Decía un sabio obispo español que el mayor enemigo de la fe y del progreso es la ignorancia, y qué buen análisis éste. Desde el campo de la historia se ha manipulado muchas veces la obra de España en Hispanoamérica en una leyenda negra magnificada y que tantos creen a pies juntillas. Cuando la ideología es la que marca la historiografía, acabamos traicionando la verdad. Esas corrientes hispanofóbicas, antiespañolas, indigenistas se han promovido últimamente a lo largo del continente americano, las cuales se evidencian en que los últimos años se han profanado las estatuas de Cristóbal Colón, Junípero Serra o conquistadores como Juan de Oñate. También se trató de llevar a cabo una campaña contra la causa de beatificación de la sierva de Dios Isabel la católica, causa que el Papa Francisco alentó, y por la que preguntaba siempre que se encontraba con el arzobispo de Valladolid... La Iglesia en España se siente orgullosa de la obra llevada a cabo en esas queridas tierras hermanas, como nos dijo San Juan Pablo II: "¡España evangelizada y evangelizadora, ese es el camino!". En otro discurso en el año 1992 afirmaba el Papa santo: ''Ciertamente, en esa Evangelización, como en toda obra humana, hubo aciertos y desatinos, «luces y sombras», pero «más luces que sombras» (Cf. Carta Apostólica Los Caminos del Evangelio, 8), a juzgar por los frutos que encontramos allí después de quinientos años: una Iglesia viva y dinámica que representa hoy una porción relevante de la Iglesia universal''.
Nunca nos hemos olvidado desde España de nuestros hermanos en la fe, como ha quedado palpable en tantos buenos proyectos promovidos desde aquí, como la Obra de Cooperación Sacerdotal Hispanoamericana (OCSHA) en la que sirvieron tantos hermanos sacerdotes del presbiterio ovetense como fueron Don José Pérez, Don José Antonio Álvarez Muñiz, Don Justo Ordoñez, D. Rodobaldo Ruisánchez, y tantos otros... En su día dejaron la diócesis de Oviedo en un gesto de generosidad para servir temporalmente en diócesis de Hispanoamérica que sufrían escasez de clero. Hoy la tortilla ha dado la vuelta, y ahora los que estamos escasos somos nosotros, y necesitamos del apoyo de Hispanoamérica para atender al pueblo de Dios que peregrina en España.
Este próximo domingo 1 de marzo, en la misa de las 11'00 horas en la parroquia de San Félix de Lugones tendremos muy presentes a los hispanoamericanos que vivís aquí con nosotros (queremos hacer verdad y encarnar las palabras de Mt.25) así como a los que en sus países sufren la persecución a causa de su fe. Os animo e invito a acudir a la santa misa con las banderas de vuestros países, para colocarlas a los pies del altar.
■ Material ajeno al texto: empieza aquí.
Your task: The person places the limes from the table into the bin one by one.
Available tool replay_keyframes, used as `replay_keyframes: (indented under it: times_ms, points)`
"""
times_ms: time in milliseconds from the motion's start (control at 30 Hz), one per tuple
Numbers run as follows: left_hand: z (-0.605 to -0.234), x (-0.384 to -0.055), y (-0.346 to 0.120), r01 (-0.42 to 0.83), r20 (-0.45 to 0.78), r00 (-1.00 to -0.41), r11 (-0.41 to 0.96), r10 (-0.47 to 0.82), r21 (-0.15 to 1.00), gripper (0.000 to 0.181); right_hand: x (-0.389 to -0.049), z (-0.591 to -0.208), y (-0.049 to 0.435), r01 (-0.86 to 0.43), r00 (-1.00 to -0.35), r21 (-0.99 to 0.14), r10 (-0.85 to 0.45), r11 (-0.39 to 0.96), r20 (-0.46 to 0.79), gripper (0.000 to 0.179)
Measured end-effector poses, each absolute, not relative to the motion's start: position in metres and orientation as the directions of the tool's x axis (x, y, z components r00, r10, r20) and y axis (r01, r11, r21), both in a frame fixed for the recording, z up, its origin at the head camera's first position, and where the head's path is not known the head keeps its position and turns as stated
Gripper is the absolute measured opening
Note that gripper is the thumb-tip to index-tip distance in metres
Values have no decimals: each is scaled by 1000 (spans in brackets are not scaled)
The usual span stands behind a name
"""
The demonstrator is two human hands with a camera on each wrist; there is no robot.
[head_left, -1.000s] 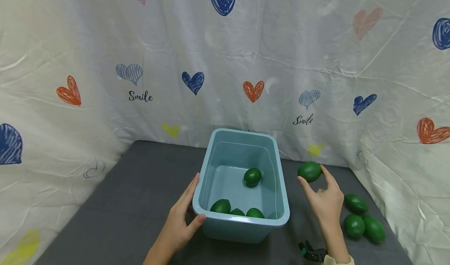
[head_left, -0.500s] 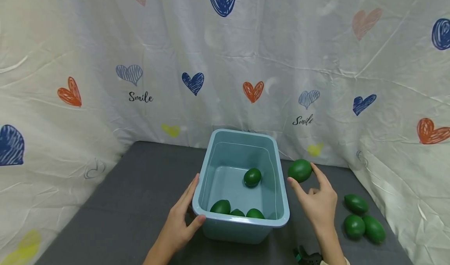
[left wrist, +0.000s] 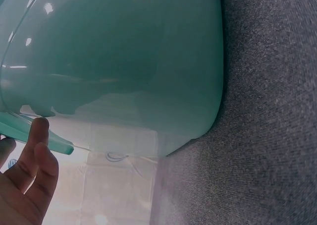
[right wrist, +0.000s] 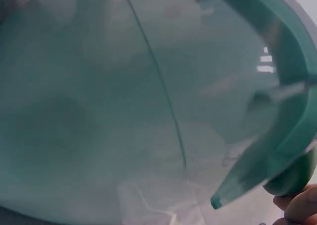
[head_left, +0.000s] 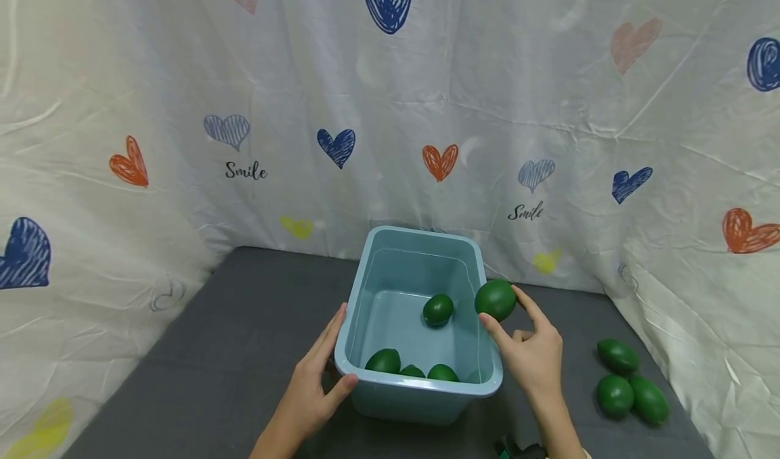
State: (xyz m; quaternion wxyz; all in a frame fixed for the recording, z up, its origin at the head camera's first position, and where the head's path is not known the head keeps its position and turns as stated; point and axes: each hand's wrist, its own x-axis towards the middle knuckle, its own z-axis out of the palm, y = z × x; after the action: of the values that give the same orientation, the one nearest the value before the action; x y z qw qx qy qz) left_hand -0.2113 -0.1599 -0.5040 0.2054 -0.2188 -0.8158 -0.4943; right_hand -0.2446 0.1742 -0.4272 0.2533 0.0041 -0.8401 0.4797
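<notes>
My right hand (head_left: pixel 533 357) pinches a smooth, dark green oval fruit (head_left: pixel 495 300) between thumb and fingers. In the head view this fruit overlaps the right rim of a light blue plastic tub (head_left: pixel 420 380). In the right wrist view, fingertips and the green fruit (right wrist: pixel 292 178) show at the lower right, beyond the rim. My left hand (head_left: pixel 307 391) rests against the tub's front left corner, fingers fairly straight along the side and thumb at the front rim. Inside the tub, one green fruit (head_left: pixel 438 309) lies toward the right; several more (head_left: pixel 383 361) sit near the front wall, partly hidden.
Three similar green fruits (head_left: pixel 615 396) lie grouped on the dark grey cloth-covered table (head_left: pixel 244 351) at the right. A black device (head_left: pixel 521 451) shows by my right wrist. Behind the table hangs a white curtain (head_left: pixel 390 93) with printed hearts.
My right hand has moved left with the green fruit, from over the table beside the tub to its right rim. The left hand has kept its place on the tub.
</notes>
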Motion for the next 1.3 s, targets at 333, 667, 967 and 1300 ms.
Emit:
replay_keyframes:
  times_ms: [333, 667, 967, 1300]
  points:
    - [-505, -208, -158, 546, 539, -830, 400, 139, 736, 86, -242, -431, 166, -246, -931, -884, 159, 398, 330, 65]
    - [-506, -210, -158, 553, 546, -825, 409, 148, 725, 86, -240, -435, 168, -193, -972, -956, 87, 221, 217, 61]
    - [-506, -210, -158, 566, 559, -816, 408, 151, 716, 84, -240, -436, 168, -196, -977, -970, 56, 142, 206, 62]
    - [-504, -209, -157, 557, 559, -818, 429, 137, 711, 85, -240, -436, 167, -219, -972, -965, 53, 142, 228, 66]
A los pies de María, a cuyo pilar bendito nos abrazamos y bajo el cual nos sentimos hermanos. Ante Ella, que nos muestra a su hijo Jesús, no hay diferencia de raza o color, de nacionalidad o acento, pues todos al orar llamamos a Dios ''Padre''. Le pedimos a Nuestra Señora del Pilar aquello que San Juan Pablo II con fuerte voz gritó en 1982 "Asiste maternalmente, oh María, a cuantos te invocan como Patrona de la Hispanidad''. ¡Que así sea!